World Intellectual Property Organization, Geneva, Switzerland.
PLoS One. 2023 Jun 20;18(6):e0284567. doi: 10.1371/journal.pone.0284567. eCollection 2023.
As novelty is a core value in science, a reliable approach to measuring the novelty of scientific documents is critical. Previous novelty measures however had a few limitations. First, the majority of previous measures are based on recombinant novelty concept, attempting to identify a novel combination of knowledge elements, but insufficient effort has been made to identify a novel element itself (element novelty). Second, most previous measures are not validated, and it is unclear what aspect of newness is measured. Third, some of the previous measures can be computed only in certain scientific fields for technical constraints. This study thus aims to provide a validated and field-universal approach to computing element novelty. We drew on machine learning to develop a word embedding model, which allows us to extract semantic information from text data. Our validation analyses suggest that our word embedding model does convey semantic information. Based on the trained word embedding, we quantified the element novelty of a document by measuring its distance from the rest of the document universe. We then carried out a questionnaire survey to obtain self-reported novelty scores from 800 scientists. We found that our element novelty measure is significantly correlated with self-reported novelty in terms of discovering and identifying new phenomena, substances, molecules, etc. and that this correlation is observed across different scientific fields.

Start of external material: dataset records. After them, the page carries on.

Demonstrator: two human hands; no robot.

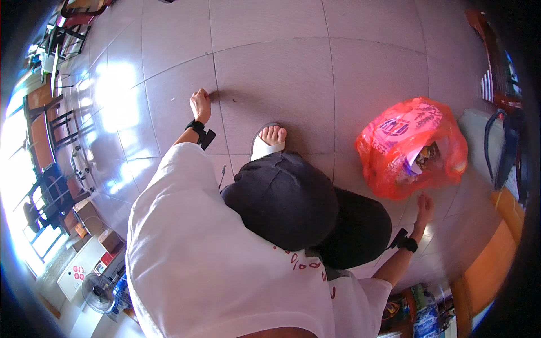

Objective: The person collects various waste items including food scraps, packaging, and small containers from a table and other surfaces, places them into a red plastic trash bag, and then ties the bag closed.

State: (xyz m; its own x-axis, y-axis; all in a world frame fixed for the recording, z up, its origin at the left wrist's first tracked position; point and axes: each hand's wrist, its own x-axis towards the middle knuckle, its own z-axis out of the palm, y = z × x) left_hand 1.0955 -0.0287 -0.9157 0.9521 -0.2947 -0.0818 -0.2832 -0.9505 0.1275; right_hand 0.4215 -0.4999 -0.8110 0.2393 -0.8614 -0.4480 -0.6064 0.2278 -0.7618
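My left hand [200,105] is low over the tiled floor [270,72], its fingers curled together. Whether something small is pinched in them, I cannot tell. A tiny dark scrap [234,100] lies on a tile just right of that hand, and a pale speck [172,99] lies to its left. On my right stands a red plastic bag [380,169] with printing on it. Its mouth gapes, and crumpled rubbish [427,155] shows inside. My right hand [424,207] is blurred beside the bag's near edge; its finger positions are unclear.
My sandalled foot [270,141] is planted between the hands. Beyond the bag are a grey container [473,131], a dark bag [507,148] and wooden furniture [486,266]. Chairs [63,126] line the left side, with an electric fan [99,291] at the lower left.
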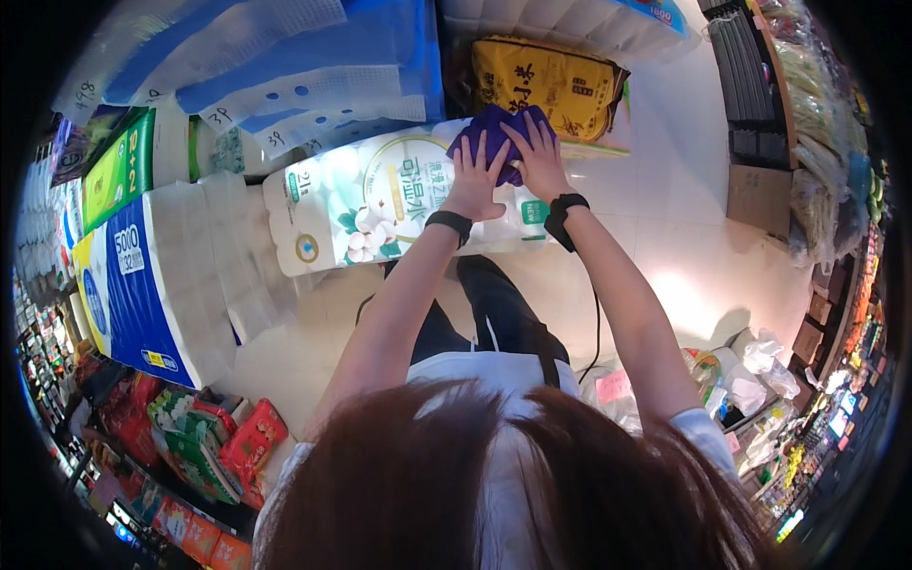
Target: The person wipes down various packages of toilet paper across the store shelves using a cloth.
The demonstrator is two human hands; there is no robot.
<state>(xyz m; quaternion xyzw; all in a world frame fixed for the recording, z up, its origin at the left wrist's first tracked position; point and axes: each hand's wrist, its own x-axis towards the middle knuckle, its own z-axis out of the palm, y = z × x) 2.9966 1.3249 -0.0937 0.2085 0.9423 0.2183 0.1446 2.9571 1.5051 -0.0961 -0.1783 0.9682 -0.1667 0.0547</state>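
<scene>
A crumpled purple cloth (488, 135) lies on the right part of a plastic-wrapped pack of tissue rolls (356, 206), white with green print and cotton flowers. My left hand (476, 178) rests on the lower left of the cloth with its fingers spread. My right hand (536, 157) lies on the cloth's right side, fingers also spread, palm down. Both hands touch the cloth; what their palms do beneath is hidden. Just beyond the cloth stands a yellow bag (548, 85) with black writing. Each wrist wears a black band.
Blue packs with handwritten prices (299, 85) stand at the upper left. More tissue packs (135, 285) are stacked at the left, above red and green packages (199, 434). A cardboard box (759, 199) and shelves are on the right. Plastic bags (755, 363) lie at the lower right.
</scene>
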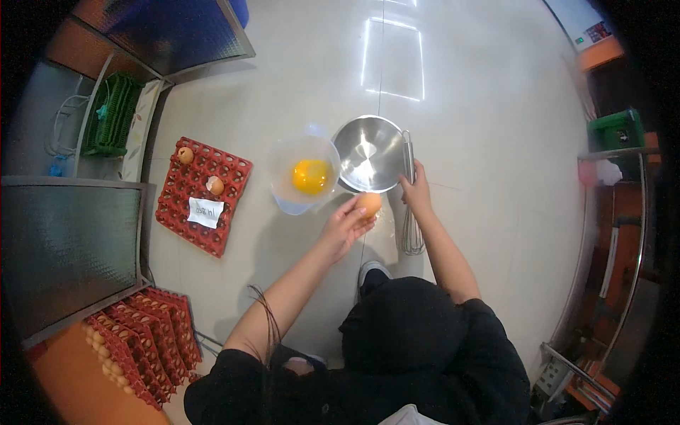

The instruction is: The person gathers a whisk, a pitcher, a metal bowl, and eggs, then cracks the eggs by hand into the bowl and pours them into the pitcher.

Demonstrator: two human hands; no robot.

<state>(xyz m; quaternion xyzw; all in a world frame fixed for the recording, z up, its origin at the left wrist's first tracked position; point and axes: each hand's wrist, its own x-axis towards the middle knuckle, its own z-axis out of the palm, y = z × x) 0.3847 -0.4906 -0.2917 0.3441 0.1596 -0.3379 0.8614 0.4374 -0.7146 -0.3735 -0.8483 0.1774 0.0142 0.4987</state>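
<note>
Between the fingertips of my left hand (pixel 348 226) is a whole brown egg (pixel 369 205), held just in front of a shiny steel bowl (pixel 367 143). My right hand (pixel 416 190) is at the bowl's right rim, its thumb and fingers around the handle of a wire whisk (pixel 408 154), whose wire loops point back towards me. No liquid shows inside the steel bowl. Left of it, a translucent plastic bowl (pixel 289 196) with a spout and handle contains cracked egg (pixel 310 177) with yellow yolk.
A red egg tray (pixel 234 175) on the tiled floor bears broken eggshells (pixel 214 185) and a paper slip (pixel 206 212) with writing. Stacked trays of eggs (pixel 149 340) stand at lower left. Glass-panelled cabinet doors (pixel 74 249) jut from the left; a metal rack (pixel 637 212) borders the right.
</note>
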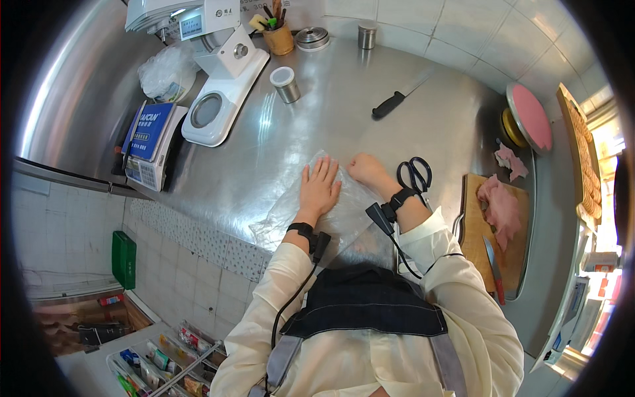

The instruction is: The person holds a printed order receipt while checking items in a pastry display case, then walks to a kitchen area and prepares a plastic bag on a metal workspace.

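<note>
A clear plastic bag or sheet (352,208) lies wrinkled on the steel worktop (317,104) in front of me. My left hand (321,187) rests flat on it, palm down, fingers slightly spread. Just to the right, my right hand (369,169) is curled into a fist by the plastic's right edge. Whether a bit of plastic is tucked inside that fist is hidden. Black-handled scissors (414,174) lie beside my right wrist, partly covered by the forearm.
A black-handled knife (389,105) lies farther back. At left stand a white mixer (221,94), a digital scale (147,168) and a lidded metal shaker (285,85). On the right, a wooden board (476,208) holds pink cloth (501,211) and a red-handled knife (494,270).
</note>
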Available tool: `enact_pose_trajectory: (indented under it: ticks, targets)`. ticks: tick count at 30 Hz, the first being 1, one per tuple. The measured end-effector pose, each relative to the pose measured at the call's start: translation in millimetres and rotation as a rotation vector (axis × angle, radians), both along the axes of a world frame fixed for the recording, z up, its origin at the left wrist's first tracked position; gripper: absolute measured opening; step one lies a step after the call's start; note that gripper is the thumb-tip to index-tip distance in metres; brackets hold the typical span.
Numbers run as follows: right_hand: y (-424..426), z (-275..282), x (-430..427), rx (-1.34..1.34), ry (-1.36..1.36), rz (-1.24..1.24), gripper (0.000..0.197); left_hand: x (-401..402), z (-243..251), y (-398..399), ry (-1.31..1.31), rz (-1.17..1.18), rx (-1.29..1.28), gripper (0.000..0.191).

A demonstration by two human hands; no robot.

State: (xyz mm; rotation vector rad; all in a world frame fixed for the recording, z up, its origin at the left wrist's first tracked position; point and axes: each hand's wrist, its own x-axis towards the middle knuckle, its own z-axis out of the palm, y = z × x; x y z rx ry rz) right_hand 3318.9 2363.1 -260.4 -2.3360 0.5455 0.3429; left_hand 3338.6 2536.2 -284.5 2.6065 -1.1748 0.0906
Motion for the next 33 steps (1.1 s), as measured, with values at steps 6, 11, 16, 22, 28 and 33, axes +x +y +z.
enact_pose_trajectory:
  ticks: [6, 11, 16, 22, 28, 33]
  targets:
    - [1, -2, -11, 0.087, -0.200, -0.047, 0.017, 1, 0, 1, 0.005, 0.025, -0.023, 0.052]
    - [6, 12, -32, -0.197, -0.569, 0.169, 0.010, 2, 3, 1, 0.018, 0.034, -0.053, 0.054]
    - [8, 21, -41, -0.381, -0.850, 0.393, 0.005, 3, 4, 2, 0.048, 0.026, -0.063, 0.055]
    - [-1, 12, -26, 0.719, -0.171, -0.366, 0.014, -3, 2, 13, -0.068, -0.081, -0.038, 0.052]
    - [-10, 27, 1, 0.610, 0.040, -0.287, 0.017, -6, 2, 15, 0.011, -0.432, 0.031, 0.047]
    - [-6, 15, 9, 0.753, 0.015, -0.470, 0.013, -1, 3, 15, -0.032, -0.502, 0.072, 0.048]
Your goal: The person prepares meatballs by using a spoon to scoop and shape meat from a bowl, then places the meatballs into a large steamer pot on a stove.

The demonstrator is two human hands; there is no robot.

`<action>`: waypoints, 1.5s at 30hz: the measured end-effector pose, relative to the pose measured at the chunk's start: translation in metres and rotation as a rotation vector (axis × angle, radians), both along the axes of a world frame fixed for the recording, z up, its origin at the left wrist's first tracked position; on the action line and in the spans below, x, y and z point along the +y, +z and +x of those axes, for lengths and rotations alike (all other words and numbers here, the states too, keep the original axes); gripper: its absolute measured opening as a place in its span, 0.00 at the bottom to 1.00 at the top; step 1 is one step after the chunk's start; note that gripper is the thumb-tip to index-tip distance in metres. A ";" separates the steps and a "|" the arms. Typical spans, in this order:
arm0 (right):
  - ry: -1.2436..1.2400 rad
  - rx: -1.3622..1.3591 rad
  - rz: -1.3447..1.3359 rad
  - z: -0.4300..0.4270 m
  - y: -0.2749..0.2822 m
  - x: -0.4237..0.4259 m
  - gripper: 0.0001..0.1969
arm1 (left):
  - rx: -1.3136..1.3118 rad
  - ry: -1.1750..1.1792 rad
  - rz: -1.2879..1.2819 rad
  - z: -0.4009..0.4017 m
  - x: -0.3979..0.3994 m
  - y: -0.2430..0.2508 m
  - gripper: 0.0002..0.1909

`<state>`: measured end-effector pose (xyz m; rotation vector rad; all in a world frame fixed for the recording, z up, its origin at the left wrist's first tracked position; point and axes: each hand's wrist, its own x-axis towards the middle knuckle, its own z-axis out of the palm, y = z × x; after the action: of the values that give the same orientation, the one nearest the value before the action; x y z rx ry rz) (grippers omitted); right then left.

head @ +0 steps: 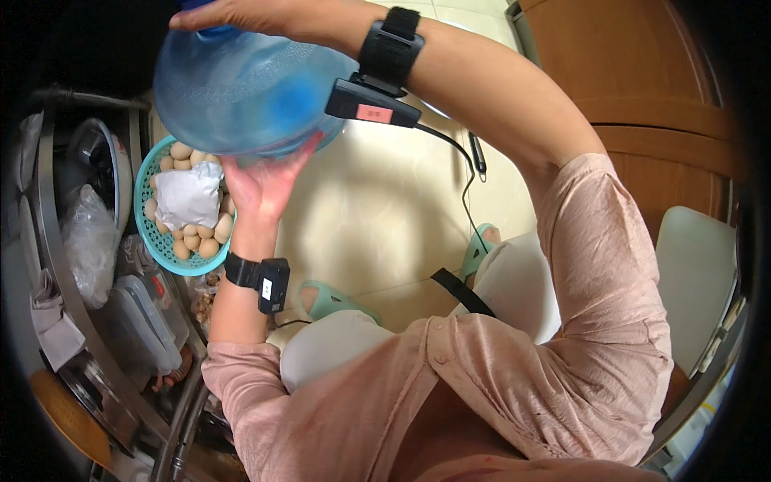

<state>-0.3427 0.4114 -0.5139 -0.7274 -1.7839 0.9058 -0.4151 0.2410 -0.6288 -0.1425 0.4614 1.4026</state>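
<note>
A large, translucent blue plastic water jug is held up at the upper left, over the tiled floor. My left hand supports its underside with the fingers spread against the plastic. At the jug's blue neck, near the top edge, is my right hand; its fingers are partly cut off by the picture's edge. Just below and left of the jug stands a turquoise plastic basket of eggs, with a crumpled white packet lying on them. Each wrist wears a strapped black device.
Metal-framed shelving on the left holds a plastic bag, lidded clear containers and a bowl. Wooden cabinet doors stand at the right. A black cable hangs from the right wrist device towards the slippered feet.
</note>
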 end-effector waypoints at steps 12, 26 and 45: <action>-0.454 -0.543 0.494 -0.014 -0.044 -0.026 0.35 | 0.033 0.060 -0.088 -0.073 0.013 0.000 0.52; -0.150 -0.485 -0.200 0.235 -0.103 0.008 0.16 | 0.407 -0.051 -0.372 -0.023 -0.003 0.015 0.29; -0.265 0.449 -1.471 0.422 -0.279 -0.014 0.26 | 0.552 -0.705 -0.322 0.244 0.150 -0.150 0.27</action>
<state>0.0797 0.3971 -0.7926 -1.4219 -0.3648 1.9604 -0.1707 0.3906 -0.7789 0.1477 1.0780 0.6471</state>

新颖性是科学的核心价值,因此,开发一种可靠的方法来衡量科学文献的新颖性至关重要。然而,以前的新颖性度量方法存在一些局限性。首先,大多数以前的度量方法都基于重组新颖性概念,试图识别知识元素的新颖组合,但尚未充分努力识别新颖元素本身(元素新颖性)。其次,大多数以前的度量方法都未经验证,并且不清楚要衡量新颖性的哪个方面。第三,由于技术限制,一些以前的度量方法只能在某些科学领域中计算。因此,本研究旨在提供一种经过验证且适用于所有领域的计算元素新颖性的方法。我们利用机器学习开发了一种词嵌入模型,该模型使我们能够从文本数据中提取语义信息。我们的验证分析表明,我们的词嵌入模型确实传达了语义信息。基于训练有素的词嵌入,我们通过测量文档与文档宇宙其余部分的距离来量化文档的元素新颖性。然后,我们进行了问卷调查,从 800 名科学家那里获得了自我报告的新颖性评分。我们发现,就发现和识别新现象、物质、分子等而言,我们的元素新颖性度量与自我报告的新颖性显著相关,而且这种相关性在不同的科学领域都存在。